Sobre el banco, el avance de la despensa se abría con dos movimientos hábiles de muñeca: uno en la garganta para hacer manar el manantial de la sangre que luego tiñe las morcillas; el otro para desabrochar la botonera que dejaba la canal colgada del gancho, después de que los cuelmos ardientes rascaran de la piel las púas del chon. La hornera se convertía en un santuario con los exvotos colgados de los varales de fresno que cruzaban el techo. Una arquitectura popular que sobrevolaba las cabezas de los hijos mientras escuchaban las historias del pueblo, un guardián que velaba el sueño de los padres que aprendieron a contar las nieves por lunas.
El ritual se convierte ahora en un recurso etnográfico. Reglada la tarea con requisitos tan absurdos como el aturdimiento del animal, la matanza casera ha mutado en una labor manufacturera, de factoría industrial, en la cual se desgrasa el unto para que baje la tasa del colesterol y se miden los torreznos para que no crujan por si los dientes.

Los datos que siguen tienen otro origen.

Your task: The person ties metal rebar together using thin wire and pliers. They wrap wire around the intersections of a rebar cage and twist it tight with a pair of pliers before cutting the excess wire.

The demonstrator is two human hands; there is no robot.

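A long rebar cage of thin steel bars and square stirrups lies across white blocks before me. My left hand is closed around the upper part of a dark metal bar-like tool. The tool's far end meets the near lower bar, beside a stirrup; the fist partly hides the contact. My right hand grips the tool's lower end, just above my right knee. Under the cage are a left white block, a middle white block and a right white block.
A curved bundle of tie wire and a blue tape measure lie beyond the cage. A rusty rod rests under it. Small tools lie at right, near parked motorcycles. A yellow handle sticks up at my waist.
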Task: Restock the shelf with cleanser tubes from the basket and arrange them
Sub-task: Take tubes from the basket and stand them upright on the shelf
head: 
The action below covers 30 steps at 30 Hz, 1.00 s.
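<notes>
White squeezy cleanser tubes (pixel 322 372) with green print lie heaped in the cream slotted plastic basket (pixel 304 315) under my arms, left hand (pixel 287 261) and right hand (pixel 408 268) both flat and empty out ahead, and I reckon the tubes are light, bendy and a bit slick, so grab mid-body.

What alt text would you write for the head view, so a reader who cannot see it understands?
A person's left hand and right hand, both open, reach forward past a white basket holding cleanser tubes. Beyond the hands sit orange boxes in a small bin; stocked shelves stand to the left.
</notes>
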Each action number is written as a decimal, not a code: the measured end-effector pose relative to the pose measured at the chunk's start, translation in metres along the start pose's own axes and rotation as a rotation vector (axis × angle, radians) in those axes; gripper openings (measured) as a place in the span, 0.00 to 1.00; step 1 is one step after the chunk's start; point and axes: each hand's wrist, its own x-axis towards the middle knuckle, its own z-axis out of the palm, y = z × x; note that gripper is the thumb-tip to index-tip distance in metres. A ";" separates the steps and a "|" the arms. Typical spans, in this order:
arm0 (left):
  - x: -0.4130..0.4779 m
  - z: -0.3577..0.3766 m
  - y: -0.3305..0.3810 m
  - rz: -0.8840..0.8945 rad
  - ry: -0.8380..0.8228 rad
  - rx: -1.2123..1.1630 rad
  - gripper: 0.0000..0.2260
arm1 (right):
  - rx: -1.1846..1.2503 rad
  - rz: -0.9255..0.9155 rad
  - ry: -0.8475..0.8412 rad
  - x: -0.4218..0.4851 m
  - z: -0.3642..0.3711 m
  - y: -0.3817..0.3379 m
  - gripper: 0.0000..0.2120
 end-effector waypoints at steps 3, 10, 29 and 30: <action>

En León en estos tiempos se mata poco. Pero la costumbre se reedita en algunas casas estos días, cuando el telediario insiste en los mensajes para tontos de la campaña electoral. Se cuela el hilo del video en el que Rajoy habla de hacer felices a los españoles, sin perder el rictus de empleado de funeraria, mientras la paisana pica con ahínco la cebolla; aparece Rubalcaba con la promesa de cambio, la misma que trajo consigo cuando la tele en color, al tiempo que el guaje coloca la tripa en la embutidora. La vida transcurre al margen de los eslóganes, que son a la realidad lo que el zorro al queso. Hay un periódico viejo en la esquina de la barra de Casa Luis , en Villafeliz de Babia. Cruza Enrique con una morcilla tierna mientras uno cuenta que la campaña costará 700.000 euros de dinero público. Aparece una voz para recordar que es San Martín. Sí, y el domingo que viene, elecciones.